US consumer resilience keeps PCE in focus
The US Bureau of Economic Analysis is due to publish April personal income and spending figures, with the PCE price index the main focus for investors. The release matters because PCE is the Federal Reserve's preferred inflation gauge, and the market is already alert to the risk that price pressure is becoming harder to contain.
Consensus expectations point to a 0.4% monthly rise in personal income and a 0.5% increase in spending. If those forecasts are met, the source argues that US consumers would still be spending faster than incomes are rising, helped by the wealth effect from higher equity markets and by relatively strong spending from wealthier Baby Boomers.

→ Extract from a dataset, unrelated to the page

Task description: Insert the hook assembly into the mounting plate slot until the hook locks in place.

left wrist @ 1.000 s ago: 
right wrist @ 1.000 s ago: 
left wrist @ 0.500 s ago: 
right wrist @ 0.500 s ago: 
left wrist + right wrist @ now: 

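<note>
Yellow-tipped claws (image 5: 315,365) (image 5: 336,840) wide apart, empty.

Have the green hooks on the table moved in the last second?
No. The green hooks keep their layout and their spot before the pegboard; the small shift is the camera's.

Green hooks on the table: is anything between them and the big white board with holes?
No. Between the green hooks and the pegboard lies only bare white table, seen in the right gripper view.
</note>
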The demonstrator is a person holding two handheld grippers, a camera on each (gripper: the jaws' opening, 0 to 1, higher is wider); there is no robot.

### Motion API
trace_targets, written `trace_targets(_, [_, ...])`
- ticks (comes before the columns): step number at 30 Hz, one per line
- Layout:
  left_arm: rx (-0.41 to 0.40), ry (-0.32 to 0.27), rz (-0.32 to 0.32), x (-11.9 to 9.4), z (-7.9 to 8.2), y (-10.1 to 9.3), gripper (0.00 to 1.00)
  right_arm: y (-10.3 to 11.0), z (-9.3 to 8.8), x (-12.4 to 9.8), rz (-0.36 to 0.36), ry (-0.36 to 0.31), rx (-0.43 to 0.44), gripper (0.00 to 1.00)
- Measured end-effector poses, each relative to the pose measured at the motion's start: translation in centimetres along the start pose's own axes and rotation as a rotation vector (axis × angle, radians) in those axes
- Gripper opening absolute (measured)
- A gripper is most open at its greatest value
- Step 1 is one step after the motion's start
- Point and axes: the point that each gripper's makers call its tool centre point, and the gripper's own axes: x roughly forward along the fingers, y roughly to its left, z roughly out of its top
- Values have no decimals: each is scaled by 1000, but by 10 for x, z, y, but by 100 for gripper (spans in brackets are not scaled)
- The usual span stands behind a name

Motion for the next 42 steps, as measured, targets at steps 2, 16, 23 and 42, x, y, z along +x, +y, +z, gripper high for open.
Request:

Source: BEA and FRED via CMC Markets, 27 May 2026
PCE could move back towards 4%
The key inflation question is whether PCE is moving back towards the 4% area. The Spanish source notes that consensus expects headline PCE to rise to 3.8% year on year and core PCE to reach 3.3%, broadly in line with the Cleveland Fed's nowcast.
The more uncomfortable point is that the nowcast points to a further acceleration in May, with CPI potentially reaching 4.18% and PCE 4.06%. If inflation breaks above 4% without a meaningful fall in energy prices, the source argues that the Fed may have to tighten policy again rather than simply keep rates high for longer.